At COP21, 3 Signs of a Commitment to Energy Innovation

This morning, COP21—the UN’s annual international climate change conference—kicked off in Paris with a very encouraging announcement. On one hand 20 countries—from the developed to the developing world arm-in-arm—made a commitment to double their research and development spending in the energy solutions of the future. They have labeled it “Mission Innovation.” On the other hand, 26 amazing entrepreneurs and business leaders promised to invest part of their wealth to bring these energy solutions of the future to rapid deployment. This group calls themselves the “Breakthrough Energy Coalition.” Several of RMI’s supporters are among them, including Sir Richard Branson, Tom Steyer, and Julian Robertson. The combination of these two forces (no doubt the most impressive public-private partnership to tackle the world’s most pressing challenge) carries some important lessons that we all should take to heart.

1. The energy revolution is now fully under way

With a few exceptions, government R&D has not historically been at the leading edge of innovation. But the capabilities, the scale, and the intellectual power of government labs and government-funded research at universities around the world will surely have a massive impact. R&D in the energy space has been very modest over the past decades. Significant parts of it have historically been directed to long-shot endeavors such as next-generation nuclear fission and the moonshot of large-scale nuclear fusion. A doubling now is much more powerful than appears at first glance if much of it is going to be directed to the technologies that are already emerging as the drivers of the energy transition: solar, wind, grid integration, smart energy efficiency, truly sustainable biofuels, and powerful batteries.

2. For energy innovations to get from lab to large-scale deployment we have to get across a deep valley of death.

“Valley of death” is the gloomy term that defines the period of technology demonstration, early scaling, and learning that is so much more costly in energy than, for example, in social media. A new type of solar panel, a breakthrough wind turbine technology, the latest scale-up of third-generation biofuels—all of these technologies require significant capital to get form the lab bench to deployment at scale. It is here that the entrepreneurial spirit and the deep pockets of the Breakthrough Energy Coalition will make a huge difference. Of course, these business leaders are convinced that they will make good money investing in the energy solutions of tomorrow. And of course, they are able to make some bold bets.  But at the same time, they are a clear illustration that the future of energy investing is not in the fossil technologies of the past but in the low-carbon solutions of the future.
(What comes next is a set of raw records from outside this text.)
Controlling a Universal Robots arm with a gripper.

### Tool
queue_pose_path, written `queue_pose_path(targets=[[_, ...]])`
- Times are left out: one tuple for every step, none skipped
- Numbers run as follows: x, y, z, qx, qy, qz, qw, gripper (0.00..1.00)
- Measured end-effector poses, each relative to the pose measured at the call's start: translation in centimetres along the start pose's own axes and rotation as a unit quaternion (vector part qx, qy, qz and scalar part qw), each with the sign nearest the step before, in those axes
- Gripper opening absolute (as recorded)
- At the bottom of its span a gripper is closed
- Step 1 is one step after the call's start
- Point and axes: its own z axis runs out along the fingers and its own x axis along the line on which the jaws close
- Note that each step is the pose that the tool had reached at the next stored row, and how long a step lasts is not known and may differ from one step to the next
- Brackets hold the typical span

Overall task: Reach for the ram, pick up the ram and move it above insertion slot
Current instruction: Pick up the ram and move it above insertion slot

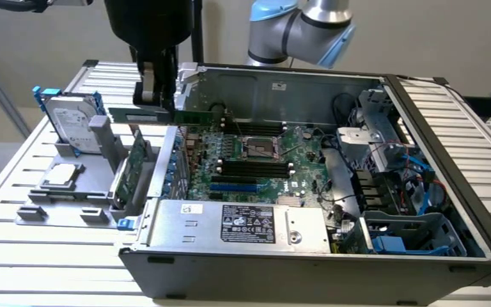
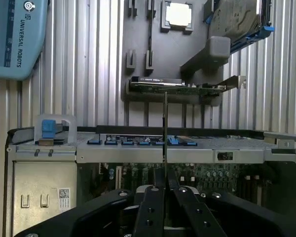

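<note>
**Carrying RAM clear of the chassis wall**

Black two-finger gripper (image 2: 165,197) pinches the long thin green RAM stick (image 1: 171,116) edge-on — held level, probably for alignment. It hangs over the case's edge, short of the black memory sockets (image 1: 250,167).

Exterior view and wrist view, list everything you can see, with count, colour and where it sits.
ram: one, green, held in the gripper above the case's edge
memory slots: several, black, on the green motherboard
computer case: one, dark grey, open on the table
power supply: one, silver, inside the case
hard drive: one, silver, in a blue bracket on the grey holder
expansion card: one, green, upright on the holder
processor: one, silver, on the holder
gripper: one, black, shut on the ram
</note>
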Motion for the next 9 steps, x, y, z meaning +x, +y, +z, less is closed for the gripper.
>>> queue_pose_path(targets=[[0.0,-0.30,-0.02,-0.0001,-0.0002,-0.001,1.0000,0.13],[0.0,-0.59,-0.04,-0.0002,-0.0001,-0.001,1.0000,0.13],[0.0,-0.86,-0.05,-0.0003,0.0000,-0.002,1.0000,0.13],[0.0,-1.11,-0.06,-0.0004,0.0000,-0.003,1.0000,0.13],[0.0,-1.36,-0.07,-0.0005,0.0000,-0.004,1.0000,0.13],[0.0,-1.57,-0.05,-0.0005,0.0001,-0.005,1.0000,0.13],[0.0,-1.76,-0.03,-0.0005,0.0002,-0.006,1.0000,0.13],[0.0,-1.96,0.00,-0.0005,0.0002,-0.006,1.0000,0.13],[0.0,-2.21,0.01,-0.0005,0.0002,-0.007,1.0000,0.13]])
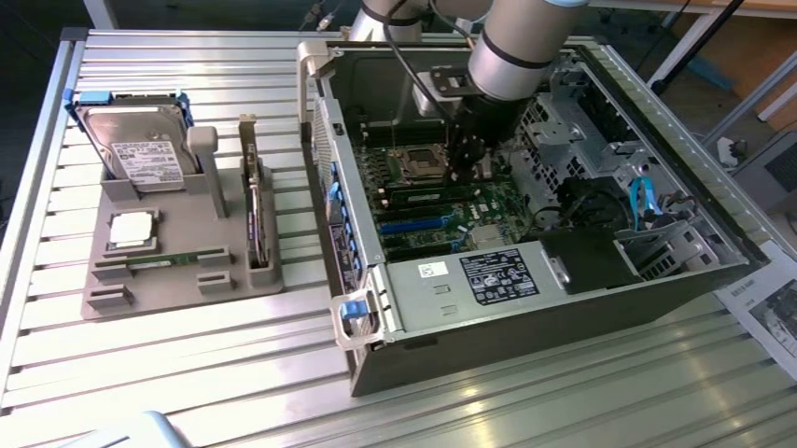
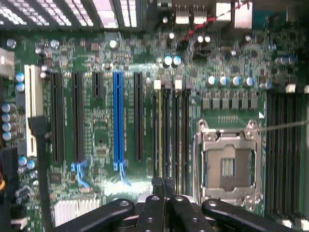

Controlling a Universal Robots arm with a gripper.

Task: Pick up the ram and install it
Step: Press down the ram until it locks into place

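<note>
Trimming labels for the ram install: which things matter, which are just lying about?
Job: ram, gripper, memory slots, open computer case.
Lying about: hard drive, processor chip, expansion card, grey holder.

The grey, silver-jointed robot arm [image 1: 517, 47] enters from twelve o'clock in the exterior view and points steeply down. Its black two-fingered gripper [image 1: 468, 159] hangs vertical; in the wrist view the black fingers [image 2: 157, 186] sit pressed together at six o'clock.
</note>
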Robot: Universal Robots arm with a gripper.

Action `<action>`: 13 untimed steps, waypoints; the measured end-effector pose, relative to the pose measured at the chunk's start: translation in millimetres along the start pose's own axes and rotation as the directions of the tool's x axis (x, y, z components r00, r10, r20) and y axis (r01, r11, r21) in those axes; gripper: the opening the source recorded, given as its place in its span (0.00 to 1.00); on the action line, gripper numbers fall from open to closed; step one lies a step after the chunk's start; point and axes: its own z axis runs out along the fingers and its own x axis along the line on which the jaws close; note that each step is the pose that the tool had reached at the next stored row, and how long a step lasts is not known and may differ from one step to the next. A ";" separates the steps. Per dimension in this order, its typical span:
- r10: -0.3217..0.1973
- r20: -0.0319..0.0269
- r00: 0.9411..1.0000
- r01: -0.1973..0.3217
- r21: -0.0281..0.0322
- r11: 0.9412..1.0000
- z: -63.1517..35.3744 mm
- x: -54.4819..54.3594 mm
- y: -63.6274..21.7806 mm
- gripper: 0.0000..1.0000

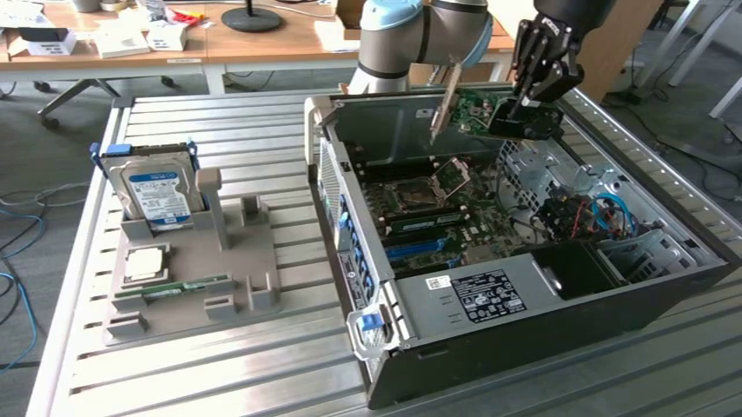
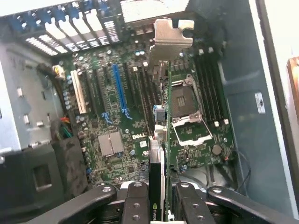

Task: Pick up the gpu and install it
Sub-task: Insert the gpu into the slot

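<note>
End effector (image 1: 519, 109) tight on upright gpu (image 1: 471, 106), lower edge clear above motherboard (image 1: 432, 207) in open case (image 1: 383, 365).

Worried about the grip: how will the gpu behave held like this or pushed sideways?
Probably stiff: the gpu hangs from the gripper over the case with no visible sag. Likely light, since it looks thin edge-on in the wrist view. Clamped at one end, it may pivot if nudged; bare components look fragile.
</note>
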 end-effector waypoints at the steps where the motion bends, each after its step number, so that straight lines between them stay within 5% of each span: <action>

3. The combination of 1 and 2 will drive both new solutions and innovative breakthroughs as well as accelerate the large-scale deployment of the technologies that are already demonstrated to work.

Solar power is a great example. There is no doubt that future improvements of solar technologies will continue to drive down cost and make solar power more and more competitive. And the increased cost effectiveness of solar PV, at a learning curve of at least 24 percent, is continuing to make this trend more powerful every day. We do not need a new idea; rather increased research in the next generation of solar panels with even higher efficiency and therefore lower cost will no doubt keep this trend going. Similarly, concerns that we need an as-yet unknown breakthrough in energy storage will quickly be mitigated as we invest in a broader range of powerful tools that can already address the predictable variability of wind and solar power. In this way, energy innovators will show the world how we can manage a grid with very high levels of variable solar and wind, that are effectively balanced by demand management, base-load renewables like hydro power, large-scale grid integration, and distributed storage.

In all, the announcement of today symbolizes the clear message that the international negotiations in Paris are going to bring us: The energy revolution and the transition to a low-carbon world is well under way and with powerful momentum that will be difficult to stop. Smart governments and smart business leaders are putting their money where their mouth is. The days of the fossil-fuel-based, carbon-intensive energy infrastructure of the past are behind us, and the smart money is betting on the low-carbon technologies of the future. I know where I will put my money!